» **Action item**: The response should consist of the data below, copied exactly, with no pictures in it.

» **Data extract**:
__________

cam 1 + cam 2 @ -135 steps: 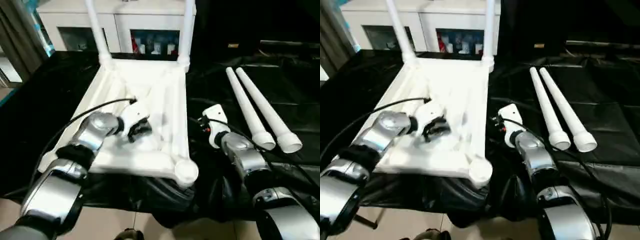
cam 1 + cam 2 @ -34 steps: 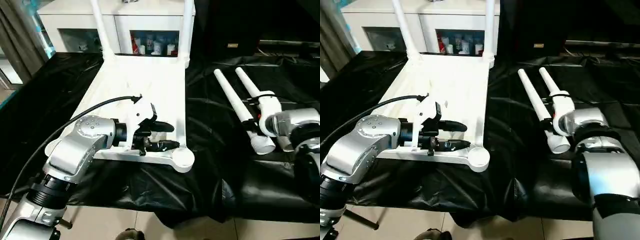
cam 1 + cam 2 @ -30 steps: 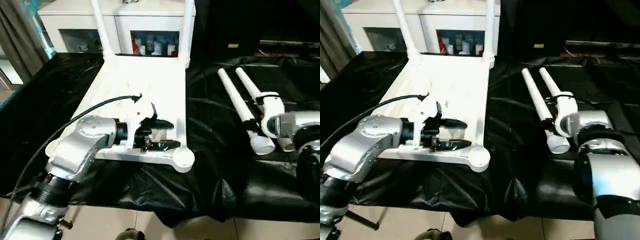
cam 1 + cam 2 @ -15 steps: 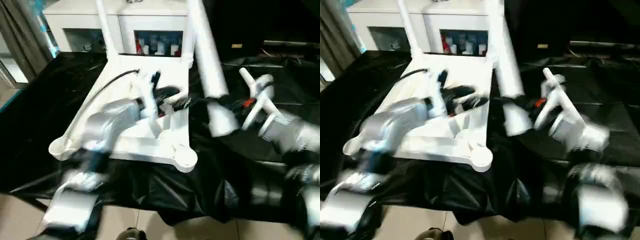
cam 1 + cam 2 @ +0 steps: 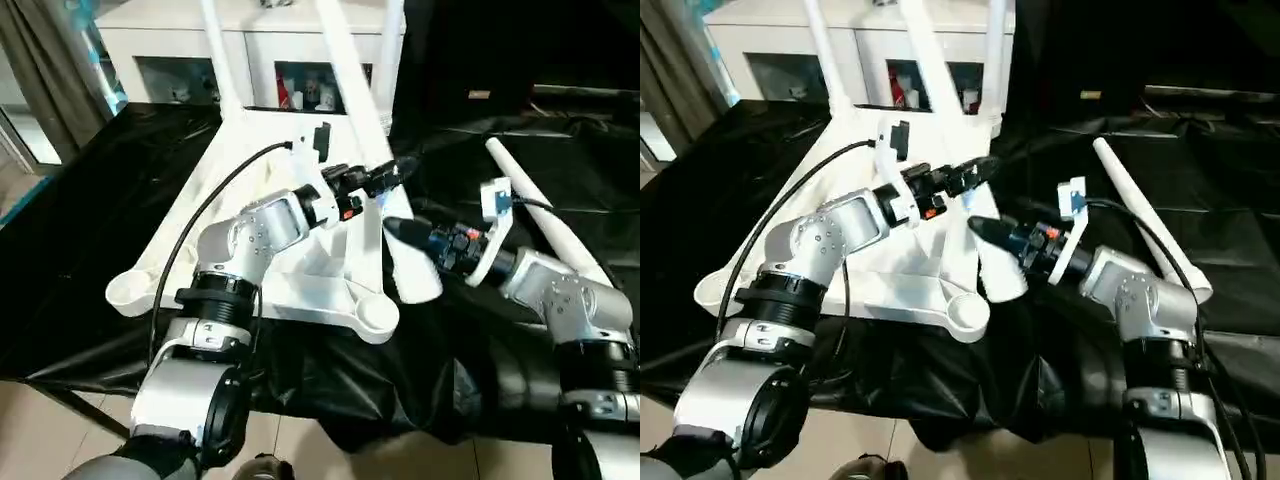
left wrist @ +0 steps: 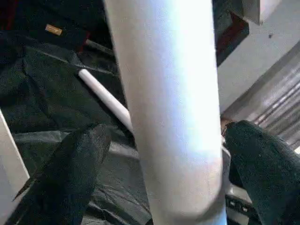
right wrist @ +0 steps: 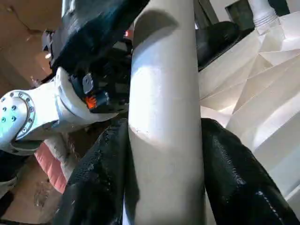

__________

» **The answer**:
cam 1 + cam 2 @ -135 steps: 
cam 1 + cam 2 @ -34 steps: 
cam 1 + cam 2 @ -30 steps: 
cam 1 + cam 2 @ -15 steps: 
cam 1 + cam 2 @ +0 steps: 
left wrist @ +0 steps: 
right wrist @ +0 steps: 

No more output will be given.